**TASK REQUIREMENTS:** Where a line contains "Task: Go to", start there and write out that line and each one after it, word for word, through the final line of the entries; add nothing else.

**GIVEN RECORDS:**
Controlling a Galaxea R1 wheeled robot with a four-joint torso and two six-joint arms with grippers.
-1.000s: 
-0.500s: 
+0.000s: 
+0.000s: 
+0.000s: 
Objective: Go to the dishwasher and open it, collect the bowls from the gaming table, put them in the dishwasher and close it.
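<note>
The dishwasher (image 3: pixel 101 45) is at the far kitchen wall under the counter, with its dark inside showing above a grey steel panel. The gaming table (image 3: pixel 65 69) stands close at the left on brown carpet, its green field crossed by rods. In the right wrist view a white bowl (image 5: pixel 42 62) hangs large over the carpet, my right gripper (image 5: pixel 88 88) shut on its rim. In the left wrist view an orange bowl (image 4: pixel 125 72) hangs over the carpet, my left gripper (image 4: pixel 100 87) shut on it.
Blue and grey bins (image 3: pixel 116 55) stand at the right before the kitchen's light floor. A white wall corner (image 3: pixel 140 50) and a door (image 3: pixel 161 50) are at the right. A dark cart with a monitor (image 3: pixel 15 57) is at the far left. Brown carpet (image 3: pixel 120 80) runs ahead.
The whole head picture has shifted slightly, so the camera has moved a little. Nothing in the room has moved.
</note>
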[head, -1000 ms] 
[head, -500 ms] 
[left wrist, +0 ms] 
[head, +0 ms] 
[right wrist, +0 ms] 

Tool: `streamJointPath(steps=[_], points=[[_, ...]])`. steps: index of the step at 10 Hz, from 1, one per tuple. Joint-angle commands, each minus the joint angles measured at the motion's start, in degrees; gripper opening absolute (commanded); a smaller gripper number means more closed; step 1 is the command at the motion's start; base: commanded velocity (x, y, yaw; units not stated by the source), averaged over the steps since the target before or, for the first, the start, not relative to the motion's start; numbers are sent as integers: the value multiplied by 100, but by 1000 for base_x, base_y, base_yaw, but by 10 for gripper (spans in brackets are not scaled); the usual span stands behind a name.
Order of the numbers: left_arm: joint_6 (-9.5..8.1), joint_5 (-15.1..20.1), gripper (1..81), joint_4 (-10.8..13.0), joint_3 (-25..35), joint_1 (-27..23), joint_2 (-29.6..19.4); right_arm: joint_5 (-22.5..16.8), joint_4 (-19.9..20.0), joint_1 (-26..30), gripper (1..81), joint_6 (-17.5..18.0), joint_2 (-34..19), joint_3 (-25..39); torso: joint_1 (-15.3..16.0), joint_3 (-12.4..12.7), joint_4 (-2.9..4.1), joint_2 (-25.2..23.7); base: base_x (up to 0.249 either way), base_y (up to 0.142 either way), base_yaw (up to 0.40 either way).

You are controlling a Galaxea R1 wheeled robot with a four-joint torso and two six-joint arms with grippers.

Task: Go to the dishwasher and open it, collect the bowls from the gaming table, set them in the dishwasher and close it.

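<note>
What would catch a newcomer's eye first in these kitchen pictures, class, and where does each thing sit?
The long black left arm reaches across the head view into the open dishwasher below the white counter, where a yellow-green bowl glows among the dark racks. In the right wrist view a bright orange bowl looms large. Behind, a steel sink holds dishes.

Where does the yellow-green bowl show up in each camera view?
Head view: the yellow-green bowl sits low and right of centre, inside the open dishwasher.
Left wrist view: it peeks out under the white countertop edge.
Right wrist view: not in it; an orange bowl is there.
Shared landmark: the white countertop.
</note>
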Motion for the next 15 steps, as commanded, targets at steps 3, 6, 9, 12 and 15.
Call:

**RESULT OF THE EXERCISE:**
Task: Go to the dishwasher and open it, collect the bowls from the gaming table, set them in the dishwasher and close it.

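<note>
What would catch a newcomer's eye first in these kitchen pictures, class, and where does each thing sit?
The long black left arm reaches across the head view into the open dishwasher below the white counter, where a yellow-green bowl glows among the dark racks. In the right wrist view a bright orange bowl looms large. Behind, a steel sink holds dishes.

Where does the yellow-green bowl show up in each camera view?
Head view: the yellow-green bowl sits low and right of centre, inside the open dishwasher.
Left wrist view: it peeks out under the white countertop edge.
Right wrist view: not in it; an orange bowl is there.
Shared landmark: the white countertop.
</note>
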Motion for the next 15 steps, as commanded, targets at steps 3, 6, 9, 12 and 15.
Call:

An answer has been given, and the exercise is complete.